*WHAT THE TASK ASKS:* Filter the listing below, copying every line in which the word "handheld" appears.

*SOURCE MATERIAL:*
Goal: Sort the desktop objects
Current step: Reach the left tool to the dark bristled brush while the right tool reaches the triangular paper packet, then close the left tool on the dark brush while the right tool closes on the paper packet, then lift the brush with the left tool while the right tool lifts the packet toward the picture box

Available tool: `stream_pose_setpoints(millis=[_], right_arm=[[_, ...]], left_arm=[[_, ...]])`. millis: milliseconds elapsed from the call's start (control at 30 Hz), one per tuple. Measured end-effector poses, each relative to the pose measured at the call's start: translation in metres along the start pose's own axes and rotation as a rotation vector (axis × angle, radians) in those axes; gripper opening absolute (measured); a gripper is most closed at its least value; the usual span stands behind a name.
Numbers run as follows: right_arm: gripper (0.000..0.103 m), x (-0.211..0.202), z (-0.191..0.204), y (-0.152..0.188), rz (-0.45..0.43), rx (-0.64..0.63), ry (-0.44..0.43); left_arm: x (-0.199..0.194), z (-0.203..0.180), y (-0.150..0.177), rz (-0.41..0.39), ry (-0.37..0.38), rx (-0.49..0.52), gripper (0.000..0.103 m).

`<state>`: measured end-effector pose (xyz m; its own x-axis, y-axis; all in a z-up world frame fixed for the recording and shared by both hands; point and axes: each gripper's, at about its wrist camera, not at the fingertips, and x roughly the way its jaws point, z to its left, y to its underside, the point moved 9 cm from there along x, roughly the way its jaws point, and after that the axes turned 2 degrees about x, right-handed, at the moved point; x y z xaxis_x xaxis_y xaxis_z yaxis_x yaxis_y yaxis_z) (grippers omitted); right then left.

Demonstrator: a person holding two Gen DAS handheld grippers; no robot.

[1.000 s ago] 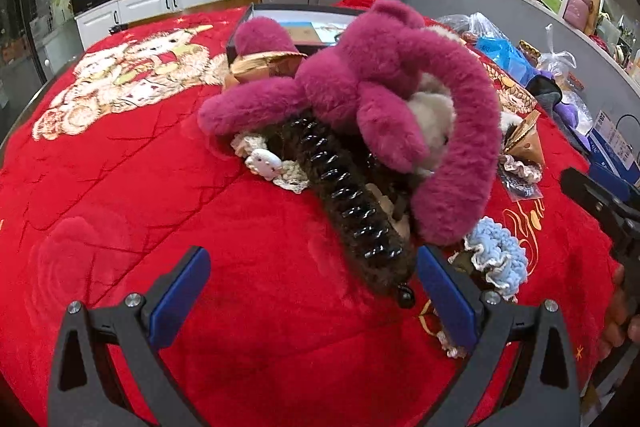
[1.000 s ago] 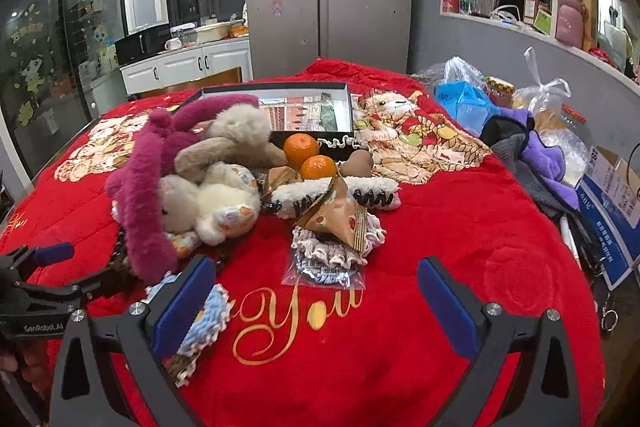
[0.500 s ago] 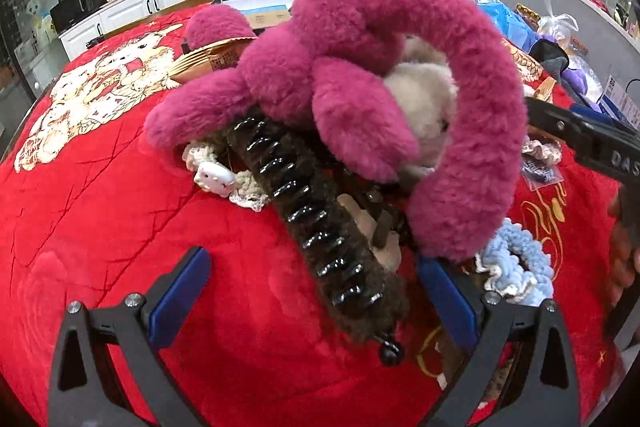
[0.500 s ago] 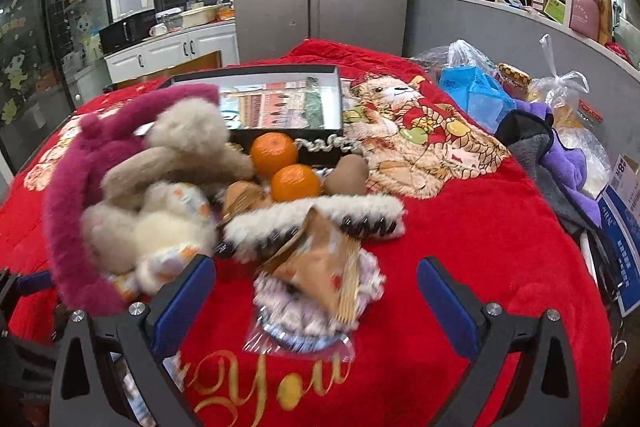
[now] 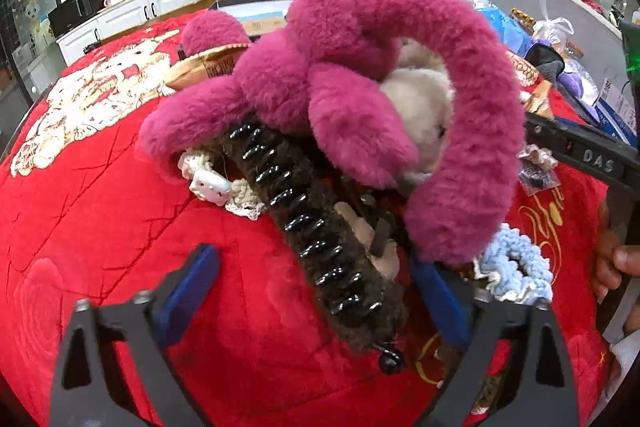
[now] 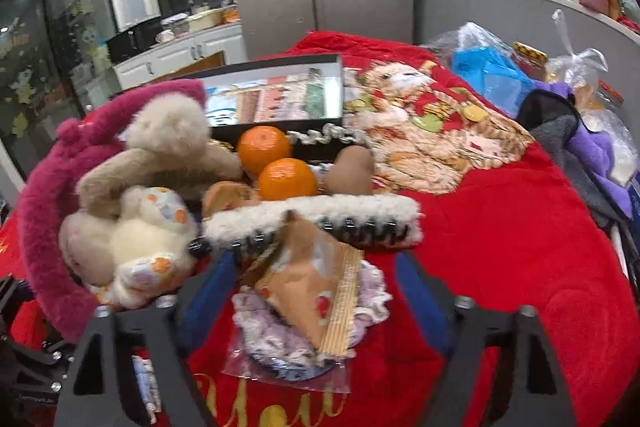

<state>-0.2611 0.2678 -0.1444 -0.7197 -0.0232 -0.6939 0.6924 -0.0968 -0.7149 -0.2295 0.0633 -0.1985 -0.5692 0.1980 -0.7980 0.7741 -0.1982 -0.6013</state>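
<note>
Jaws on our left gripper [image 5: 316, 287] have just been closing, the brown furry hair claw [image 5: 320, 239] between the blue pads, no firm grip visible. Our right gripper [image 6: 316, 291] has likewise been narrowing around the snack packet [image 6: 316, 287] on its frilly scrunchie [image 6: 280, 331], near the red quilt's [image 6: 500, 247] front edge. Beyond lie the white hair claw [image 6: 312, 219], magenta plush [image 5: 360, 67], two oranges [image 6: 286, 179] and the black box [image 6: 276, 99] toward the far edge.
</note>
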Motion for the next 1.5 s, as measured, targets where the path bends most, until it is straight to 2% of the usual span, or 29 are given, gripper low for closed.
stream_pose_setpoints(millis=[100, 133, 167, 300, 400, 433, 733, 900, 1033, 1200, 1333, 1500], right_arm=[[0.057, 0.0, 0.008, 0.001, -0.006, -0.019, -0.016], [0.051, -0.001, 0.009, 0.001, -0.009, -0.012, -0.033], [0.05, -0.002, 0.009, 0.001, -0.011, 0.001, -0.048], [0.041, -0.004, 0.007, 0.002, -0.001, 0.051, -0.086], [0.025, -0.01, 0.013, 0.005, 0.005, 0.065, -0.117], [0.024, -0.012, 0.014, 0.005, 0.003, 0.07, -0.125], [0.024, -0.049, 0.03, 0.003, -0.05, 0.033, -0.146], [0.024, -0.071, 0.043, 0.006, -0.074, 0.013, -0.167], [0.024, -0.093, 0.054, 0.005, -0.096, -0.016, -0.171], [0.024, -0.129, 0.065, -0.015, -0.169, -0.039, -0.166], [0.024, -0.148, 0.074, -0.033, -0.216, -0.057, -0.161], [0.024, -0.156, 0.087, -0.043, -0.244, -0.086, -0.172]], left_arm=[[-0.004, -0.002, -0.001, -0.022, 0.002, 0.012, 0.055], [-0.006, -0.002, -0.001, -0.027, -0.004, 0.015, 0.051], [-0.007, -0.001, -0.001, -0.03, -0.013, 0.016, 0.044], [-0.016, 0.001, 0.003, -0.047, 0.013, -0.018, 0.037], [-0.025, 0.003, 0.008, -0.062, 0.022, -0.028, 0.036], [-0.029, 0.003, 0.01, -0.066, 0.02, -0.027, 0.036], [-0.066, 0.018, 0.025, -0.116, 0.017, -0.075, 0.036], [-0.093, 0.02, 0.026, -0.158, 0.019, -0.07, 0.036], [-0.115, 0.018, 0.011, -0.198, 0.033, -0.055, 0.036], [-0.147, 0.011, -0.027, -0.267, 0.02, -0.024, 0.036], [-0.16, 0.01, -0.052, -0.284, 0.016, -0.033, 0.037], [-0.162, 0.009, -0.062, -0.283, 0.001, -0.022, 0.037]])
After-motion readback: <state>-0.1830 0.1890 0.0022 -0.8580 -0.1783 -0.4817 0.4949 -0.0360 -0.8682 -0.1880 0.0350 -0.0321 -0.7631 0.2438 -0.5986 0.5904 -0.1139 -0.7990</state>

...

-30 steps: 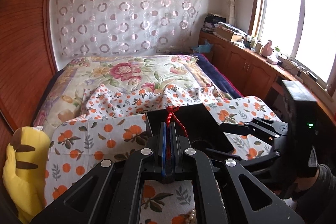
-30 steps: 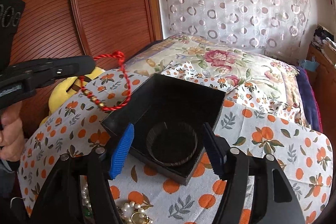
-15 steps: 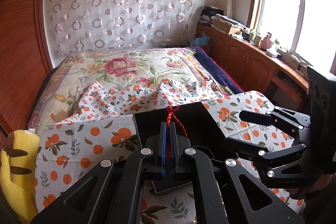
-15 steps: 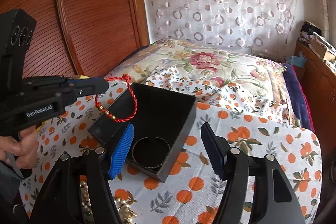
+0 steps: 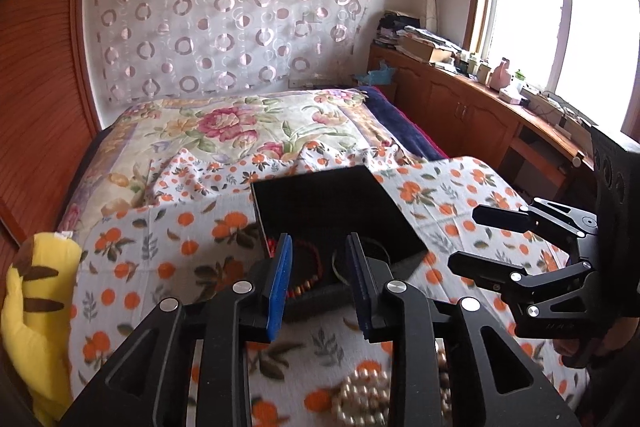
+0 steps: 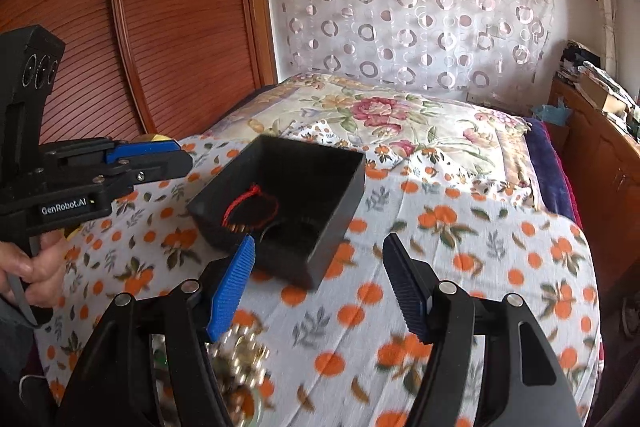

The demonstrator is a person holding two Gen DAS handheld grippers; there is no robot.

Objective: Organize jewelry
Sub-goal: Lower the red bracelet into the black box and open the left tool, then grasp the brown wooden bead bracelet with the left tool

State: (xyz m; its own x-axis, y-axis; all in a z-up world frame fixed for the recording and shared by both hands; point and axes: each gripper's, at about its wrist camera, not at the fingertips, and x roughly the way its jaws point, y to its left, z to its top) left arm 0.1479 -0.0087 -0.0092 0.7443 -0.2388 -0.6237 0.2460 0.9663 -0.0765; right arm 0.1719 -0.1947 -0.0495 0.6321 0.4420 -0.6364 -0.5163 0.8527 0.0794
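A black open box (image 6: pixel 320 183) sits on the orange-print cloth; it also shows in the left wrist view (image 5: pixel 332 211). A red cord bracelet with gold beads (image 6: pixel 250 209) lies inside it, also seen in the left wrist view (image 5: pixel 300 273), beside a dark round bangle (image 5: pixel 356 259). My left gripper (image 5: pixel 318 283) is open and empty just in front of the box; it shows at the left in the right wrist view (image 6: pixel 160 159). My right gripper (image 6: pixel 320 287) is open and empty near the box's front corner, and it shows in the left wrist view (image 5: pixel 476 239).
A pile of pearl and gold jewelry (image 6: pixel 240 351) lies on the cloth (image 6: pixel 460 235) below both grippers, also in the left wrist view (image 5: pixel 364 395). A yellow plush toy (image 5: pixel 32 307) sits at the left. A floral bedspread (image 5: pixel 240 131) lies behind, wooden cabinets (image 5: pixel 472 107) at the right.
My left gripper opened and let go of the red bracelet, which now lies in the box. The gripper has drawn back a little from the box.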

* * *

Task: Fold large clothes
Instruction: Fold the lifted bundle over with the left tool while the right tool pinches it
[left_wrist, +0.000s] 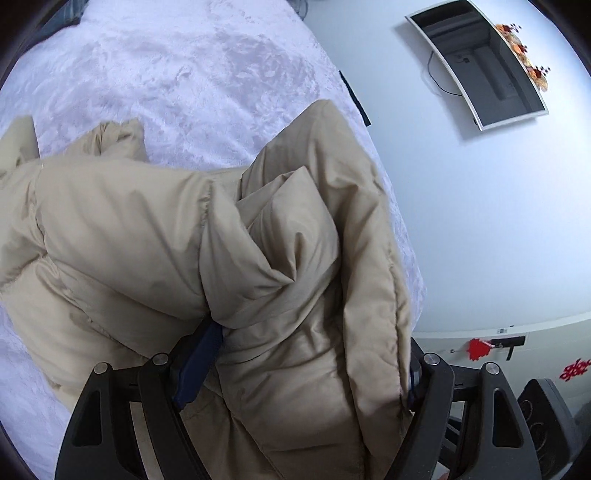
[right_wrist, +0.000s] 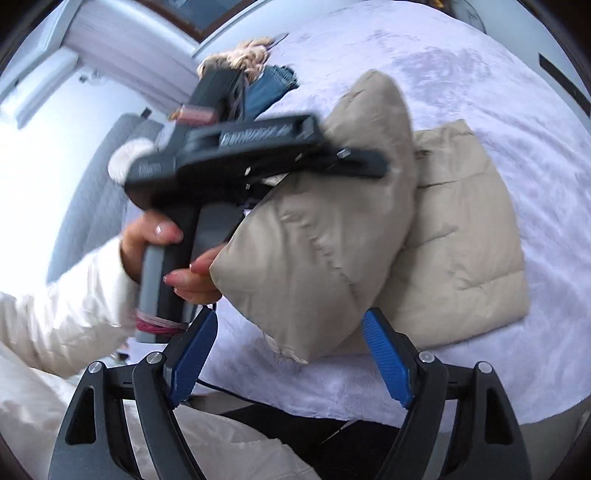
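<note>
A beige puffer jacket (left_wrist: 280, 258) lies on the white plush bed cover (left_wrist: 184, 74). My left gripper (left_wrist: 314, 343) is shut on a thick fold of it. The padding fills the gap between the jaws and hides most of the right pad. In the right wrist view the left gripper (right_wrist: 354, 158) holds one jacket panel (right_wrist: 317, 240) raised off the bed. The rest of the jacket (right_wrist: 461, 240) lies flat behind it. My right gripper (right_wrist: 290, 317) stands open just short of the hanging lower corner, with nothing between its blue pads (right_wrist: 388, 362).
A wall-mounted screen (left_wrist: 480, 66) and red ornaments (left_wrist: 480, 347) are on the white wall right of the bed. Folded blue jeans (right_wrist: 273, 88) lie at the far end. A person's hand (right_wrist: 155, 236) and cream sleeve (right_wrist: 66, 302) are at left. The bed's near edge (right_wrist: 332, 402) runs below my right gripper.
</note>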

*ANSWER:*
Demonstrator: a person holding two Gen DAS handheld grippers; no robot.
The demonstrator is a person holding two Gen DAS handheld grippers; there is no robot.

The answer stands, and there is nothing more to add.